Task to carry out ::
Please count the lines in the entries below that include the word "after", and give only the number.
[Data excerpts Boundary: Start]
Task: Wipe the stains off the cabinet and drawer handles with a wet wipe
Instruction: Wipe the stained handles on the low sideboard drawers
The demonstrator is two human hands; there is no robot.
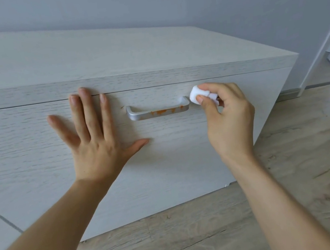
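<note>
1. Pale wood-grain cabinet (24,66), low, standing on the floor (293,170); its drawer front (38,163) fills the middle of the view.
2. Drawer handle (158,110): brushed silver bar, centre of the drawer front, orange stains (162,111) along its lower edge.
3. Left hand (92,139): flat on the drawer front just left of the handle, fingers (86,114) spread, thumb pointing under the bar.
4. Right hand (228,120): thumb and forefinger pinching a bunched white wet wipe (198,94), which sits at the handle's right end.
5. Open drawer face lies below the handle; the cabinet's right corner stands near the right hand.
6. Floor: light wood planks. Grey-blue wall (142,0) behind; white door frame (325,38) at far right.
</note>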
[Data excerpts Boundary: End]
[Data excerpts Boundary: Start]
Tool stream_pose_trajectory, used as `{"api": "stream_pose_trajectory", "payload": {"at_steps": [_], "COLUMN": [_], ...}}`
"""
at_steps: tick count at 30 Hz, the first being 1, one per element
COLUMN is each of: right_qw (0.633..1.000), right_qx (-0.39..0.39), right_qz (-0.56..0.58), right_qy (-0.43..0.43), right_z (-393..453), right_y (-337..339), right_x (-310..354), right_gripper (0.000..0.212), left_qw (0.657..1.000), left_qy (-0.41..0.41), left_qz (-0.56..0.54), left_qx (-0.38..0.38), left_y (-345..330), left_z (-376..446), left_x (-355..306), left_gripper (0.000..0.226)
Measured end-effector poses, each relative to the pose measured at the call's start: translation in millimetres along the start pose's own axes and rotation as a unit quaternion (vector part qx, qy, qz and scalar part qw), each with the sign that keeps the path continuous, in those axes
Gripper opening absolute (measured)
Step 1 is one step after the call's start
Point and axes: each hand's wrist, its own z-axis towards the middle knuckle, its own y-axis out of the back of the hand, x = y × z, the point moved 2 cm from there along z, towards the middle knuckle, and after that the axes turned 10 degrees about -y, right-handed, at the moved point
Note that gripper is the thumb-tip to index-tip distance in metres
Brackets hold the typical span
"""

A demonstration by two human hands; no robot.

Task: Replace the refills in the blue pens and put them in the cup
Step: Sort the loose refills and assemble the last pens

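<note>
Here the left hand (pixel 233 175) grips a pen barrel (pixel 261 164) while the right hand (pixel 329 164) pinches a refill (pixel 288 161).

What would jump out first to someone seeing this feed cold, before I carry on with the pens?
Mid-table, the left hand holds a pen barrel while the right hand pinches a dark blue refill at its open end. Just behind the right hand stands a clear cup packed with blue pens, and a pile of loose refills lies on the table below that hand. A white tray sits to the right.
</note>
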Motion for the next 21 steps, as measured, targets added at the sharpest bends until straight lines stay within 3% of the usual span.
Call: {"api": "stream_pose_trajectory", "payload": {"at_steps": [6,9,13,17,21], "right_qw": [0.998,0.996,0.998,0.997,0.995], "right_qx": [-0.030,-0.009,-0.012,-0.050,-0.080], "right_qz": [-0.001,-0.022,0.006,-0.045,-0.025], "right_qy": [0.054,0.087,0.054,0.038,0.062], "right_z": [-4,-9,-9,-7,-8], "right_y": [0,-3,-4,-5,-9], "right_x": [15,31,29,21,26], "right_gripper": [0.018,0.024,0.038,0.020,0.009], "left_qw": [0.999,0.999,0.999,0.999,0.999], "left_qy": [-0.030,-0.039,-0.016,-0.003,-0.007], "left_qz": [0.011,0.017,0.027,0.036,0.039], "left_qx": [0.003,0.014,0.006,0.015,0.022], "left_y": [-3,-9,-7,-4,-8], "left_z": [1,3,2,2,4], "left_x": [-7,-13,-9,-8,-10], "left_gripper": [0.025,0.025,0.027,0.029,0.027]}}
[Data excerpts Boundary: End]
Task answer ::
2